2023-05-25
2023-05-26 edit: based on the feedback from this discussion (thanks everyone!), I simplified things by leaving only the more universal multistring variant. I also moved some information to appendices and simplified the formal definition, removing tags and reintroducing them as a possible extension.
In this article I will share with you a recipe I developed for a very useful, but notoriously difficult to get right, and still not fully evolved syntactic feature that has been gainig more and more adoption in recent years. I hope this to be especially useful for designers and implementers of full-blown programming languages as well as more specialized languages (e.g. a configuration or text markup formats).
Feel free to skip the introduction and get straight to the idea or the formal definition.

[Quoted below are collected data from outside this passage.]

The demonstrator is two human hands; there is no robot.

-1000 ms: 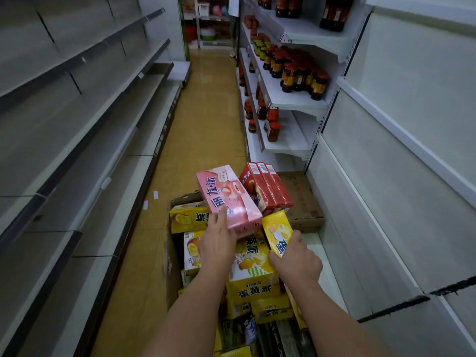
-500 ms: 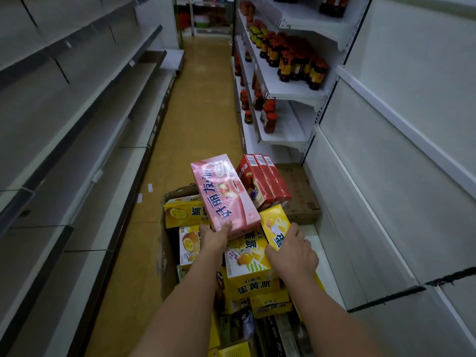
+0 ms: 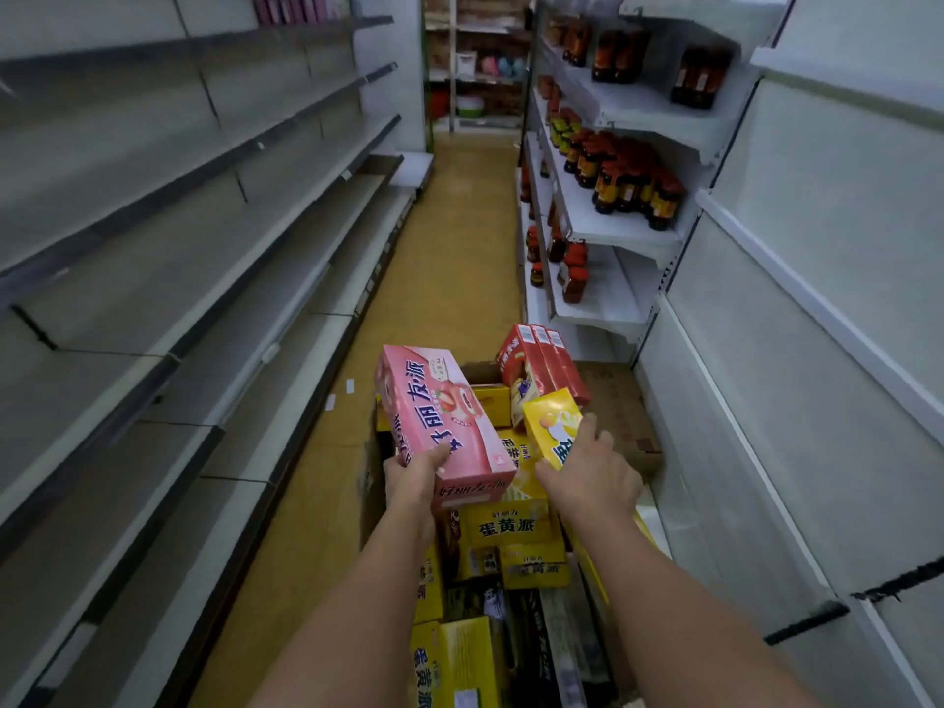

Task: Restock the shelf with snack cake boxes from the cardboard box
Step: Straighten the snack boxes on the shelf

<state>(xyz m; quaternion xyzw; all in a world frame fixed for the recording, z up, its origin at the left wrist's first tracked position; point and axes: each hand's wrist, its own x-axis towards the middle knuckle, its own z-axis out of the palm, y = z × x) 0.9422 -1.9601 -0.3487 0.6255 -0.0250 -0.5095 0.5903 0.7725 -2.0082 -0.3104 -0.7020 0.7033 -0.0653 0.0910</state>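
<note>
My left hand (image 3: 415,476) grips a pink snack cake box (image 3: 439,426) by its near end and holds it up over the open cardboard box (image 3: 369,467). My right hand (image 3: 592,475) holds a small yellow snack cake box (image 3: 551,424), fingers wrapped round its near side. Three red boxes (image 3: 541,362) stand on end just beyond it. More yellow snack cake boxes (image 3: 505,526) fill the cardboard box below my forearms.
Bare grey shelves (image 3: 214,278) line the left of the aisle. White shelves (image 3: 827,309) rise close on the right, with dark bottles (image 3: 633,186) on the shelving farther back. A brown carton (image 3: 620,411) lies beyond the cardboard box. The yellow floor (image 3: 454,247) runs ahead.
The pink box has tipped toward the left as my left hand shifted to its near end. My right hand closed further on the yellow box.
</note>
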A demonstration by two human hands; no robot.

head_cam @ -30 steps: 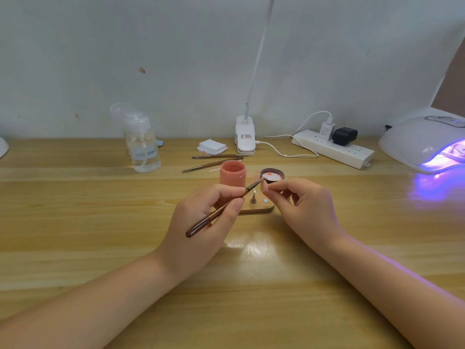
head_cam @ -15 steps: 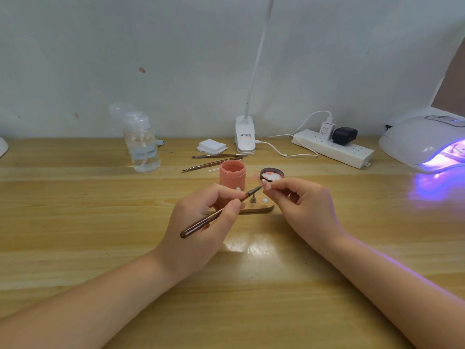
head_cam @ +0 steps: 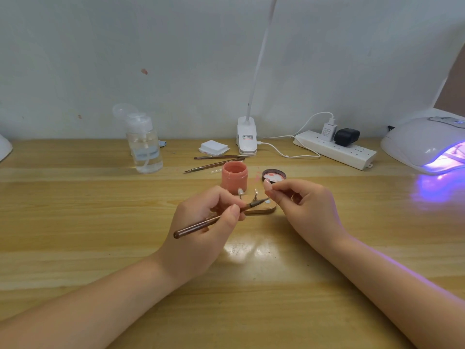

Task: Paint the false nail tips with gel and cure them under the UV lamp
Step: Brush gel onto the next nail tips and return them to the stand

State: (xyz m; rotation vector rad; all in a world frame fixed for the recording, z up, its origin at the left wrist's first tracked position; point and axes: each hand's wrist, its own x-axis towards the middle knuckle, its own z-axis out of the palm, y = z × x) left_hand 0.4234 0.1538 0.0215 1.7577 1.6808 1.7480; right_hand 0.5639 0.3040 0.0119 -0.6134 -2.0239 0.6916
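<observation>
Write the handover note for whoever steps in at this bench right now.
Left hand: grips the brush, bristle end at the right fingertips.
Right hand: pinches a nail tip for painting.
Open pink gel jar and its lid sit just behind the wooden stand; another tip is on the stand.
UV lamp is lit at far right.
Done: jar opened.
Left: finish painting the held tip, paint the rest, cure them.

Pink gel jar point(head_cam: 234, 179) open, upright behind wooden stand point(head_cam: 261, 209) w/ prob. two nail tips point(head_cam: 240, 191).
</observation>
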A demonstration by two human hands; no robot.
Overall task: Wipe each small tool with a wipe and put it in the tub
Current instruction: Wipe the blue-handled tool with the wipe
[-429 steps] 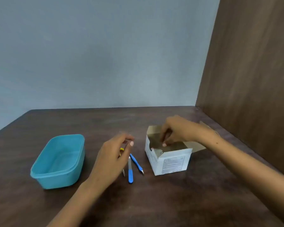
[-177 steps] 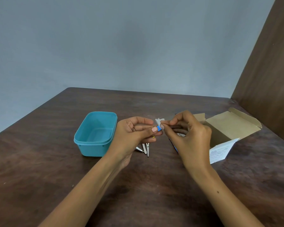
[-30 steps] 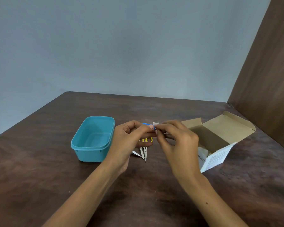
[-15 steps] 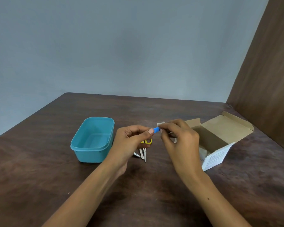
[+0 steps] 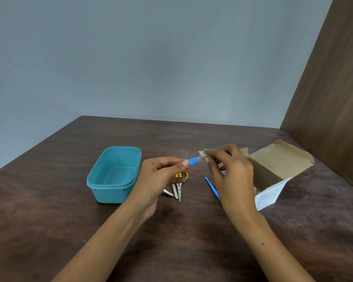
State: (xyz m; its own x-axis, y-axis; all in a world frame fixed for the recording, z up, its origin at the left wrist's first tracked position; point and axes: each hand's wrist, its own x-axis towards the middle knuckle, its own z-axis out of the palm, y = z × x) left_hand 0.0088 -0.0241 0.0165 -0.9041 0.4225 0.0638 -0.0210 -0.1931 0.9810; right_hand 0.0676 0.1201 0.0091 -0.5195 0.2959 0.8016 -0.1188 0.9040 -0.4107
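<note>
You will find print only on the white label panel of the open brown cardboard box point(image 5: 270, 197), just right of your right hand's fingers point(image 5: 212, 159); its lines are too small to read.

The surface point(image 5: 49, 220) is dark brown wood with a worn, streaky grain. Its far edge meets a plain pale blue-grey wall point(image 5: 151, 58). A brown wooden panel point(image 5: 334, 98) stands upright along the surface's right edge, reaching the far right corner. Near that edge sits an open cardboard box point(image 5: 273, 171), its brown flaps folded outward and its white front face bearing small print too fine to read. Something white shows inside the box at its near corner.
</note>
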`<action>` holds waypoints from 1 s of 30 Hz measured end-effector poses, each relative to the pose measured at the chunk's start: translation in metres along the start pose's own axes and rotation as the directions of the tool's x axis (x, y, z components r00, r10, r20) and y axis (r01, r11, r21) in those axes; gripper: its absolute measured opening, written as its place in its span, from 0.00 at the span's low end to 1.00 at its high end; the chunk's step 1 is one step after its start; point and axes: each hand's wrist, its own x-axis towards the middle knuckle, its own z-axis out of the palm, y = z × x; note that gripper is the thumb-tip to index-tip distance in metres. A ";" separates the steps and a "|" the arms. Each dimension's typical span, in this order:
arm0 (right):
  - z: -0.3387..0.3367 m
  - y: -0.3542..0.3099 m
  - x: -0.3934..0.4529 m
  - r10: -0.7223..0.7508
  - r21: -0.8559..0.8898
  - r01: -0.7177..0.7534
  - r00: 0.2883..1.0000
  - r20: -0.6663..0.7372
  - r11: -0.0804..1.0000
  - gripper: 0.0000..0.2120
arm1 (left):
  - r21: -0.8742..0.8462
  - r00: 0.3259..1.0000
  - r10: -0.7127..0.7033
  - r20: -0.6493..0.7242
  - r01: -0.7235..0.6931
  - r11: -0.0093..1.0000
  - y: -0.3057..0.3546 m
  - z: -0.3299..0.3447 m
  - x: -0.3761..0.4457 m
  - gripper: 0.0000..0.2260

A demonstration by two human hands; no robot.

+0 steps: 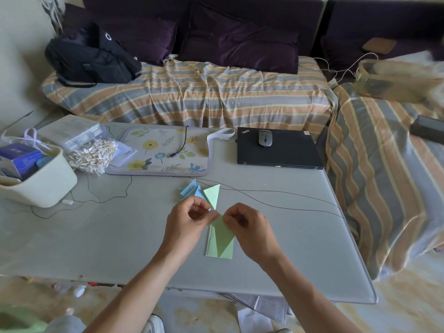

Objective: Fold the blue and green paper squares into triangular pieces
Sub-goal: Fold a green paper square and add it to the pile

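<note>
Grey table (pixel 288 224) stands before a striped sofa, with a closed laptop (pixel 276 150) at its far edge. Nearer than the laptop lies the green paper (pixel 219 239), its long axis running away from the person. Left hand (pixel 186 219) and right hand (pixel 247 224) both pinch its far end, equally near. Folded blue pieces (pixel 191 191) and one folded green piece (pixel 212 192) lie just beyond.

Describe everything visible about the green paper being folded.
The green paper is a pale, thin, long strip, partly folded, with a darker triangular flap down its middle. It lies on the grey table, lower end flat. The left hand and right hand pinch its upper end.
</note>
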 end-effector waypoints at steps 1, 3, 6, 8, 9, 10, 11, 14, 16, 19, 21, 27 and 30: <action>0.000 0.000 0.000 -0.004 0.000 0.004 1.000 -0.005 1.000 0.07 | 0.042 0.999 0.021 -0.035 -0.019 0.999 -0.001 0.001 0.000 0.09; 0.000 0.000 -0.001 0.000 0.007 0.000 1.000 -0.023 1.000 0.07 | 0.112 0.996 0.063 -0.065 -0.056 0.992 -0.003 0.001 0.000 0.11; 0.001 0.000 -0.001 0.007 0.027 -0.006 0.999 -0.048 1.000 0.08 | 0.055 1.000 -0.005 -0.020 0.006 0.998 -0.003 0.002 0.001 0.07; 0.000 0.001 0.000 0.017 0.041 -0.015 0.999 -0.050 0.999 0.08 | -0.086 0.993 -0.088 0.072 0.094 0.992 -0.001 0.003 0.000 0.04; 0.000 0.001 0.000 0.024 0.046 -0.022 0.998 -0.051 0.999 0.08 | -0.142 0.986 -0.119 0.115 0.135 0.981 0.000 0.003 -0.002 0.04; 0.000 0.000 0.000 0.034 0.051 -0.031 0.998 -0.050 0.998 0.08 | -0.173 0.979 -0.139 0.147 0.164 0.971 0.001 0.003 -0.002 0.04; 0.000 0.000 0.000 0.043 0.057 -0.040 0.998 -0.049 0.998 0.08 | -0.186 0.974 -0.151 0.171 0.182 0.966 0.002 0.002 -0.003 0.04; 0.001 -0.001 0.001 0.070 0.112 -0.066 0.997 -0.035 0.992 0.07 | -0.180 0.967 -0.154 0.205 0.192 0.965 0.003 0.001 -0.003 0.05; 0.000 -0.002 0.001 0.081 0.167 -0.078 0.997 -0.011 0.983 0.06 | -0.158 0.964 -0.154 0.217 0.190 0.969 0.003 0.001 -0.003 0.05; -0.001 -0.004 0.000 0.085 0.199 -0.084 0.996 0.002 0.976 0.06 | -0.095 0.975 -0.131 0.177 0.149 0.984 0.003 0.004 -0.004 0.03; -0.002 -0.004 0.000 0.086 0.190 -0.083 0.996 -0.008 0.978 0.06 | 0.030 0.997 -0.053 0.055 0.052 0.998 -0.001 0.004 -0.003 0.09; -0.001 -0.002 0.000 0.057 0.155 -0.055 0.998 -0.010 0.986 0.07 | 0.088 0.998 0.034 0.053 -0.039 0.995 0.002 0.003 -0.005 0.05; 0.000 -0.002 0.000 0.045 0.161 -0.043 0.999 -0.005 0.986 0.07 | -0.014 0.995 -0.001 0.097 0.003 1.000 0.002 0.004 -0.007 0.03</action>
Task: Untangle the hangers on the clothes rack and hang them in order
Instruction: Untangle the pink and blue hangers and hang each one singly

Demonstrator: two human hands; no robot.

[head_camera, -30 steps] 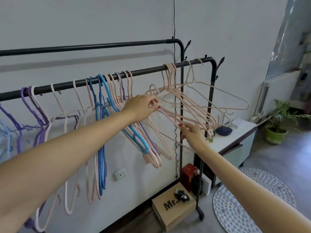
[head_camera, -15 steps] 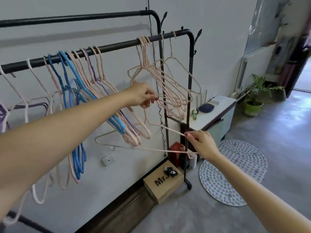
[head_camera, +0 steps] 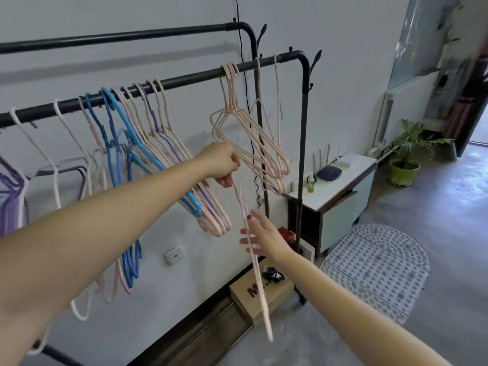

I shall call this feature the “multistring”. It is a generalization of a multitude of related syntactic constructs, known variedly as: raw string, raw string literal, multiline string, multiline string literal, template literal, here string, heredoc, here document, here text, hereis, here script, code block, fenced code block, inline code block, inline code, and more.
It is available in some (often flawed) form in:
I’ll forgo trying to classify these in terms of how good the feature is, but it certainly varies. There are languages that have many different types of strings that seem to try to achieve approximations of what I’m about to describe, with neither type fully succeeding.
I believe that the general idea behind all manifestations of this feature is the same: to be able to embed an arbitrary sequence of characters in a syntax, without needing to modify that sequence to fit the limitations of the syntax. The purpose of this may be to create and populate a text file inside a script, to embed one language into another, to embed a fragment of source code of a language in itself as a string (suppressing normal interpretation), etc.
Multistrings aim to unify and simplify all these features into one extensible construct that could become (perhaps already is becoming) standard in programming languages, portable configuration or data-interchange formats, or other text-syntax-driven languages, new or already existing.
I think that if you were forced to choose only one type of strings for your language, multistrings would be an excellent choice.
I propose one simple syntax construct, called the “multistring”, which shall look very similar to Markdown syntax for embedding code. I choose Markdown as the basis, because it offers syntax which is perhaps the simplest and most familiar, and among the least flawed.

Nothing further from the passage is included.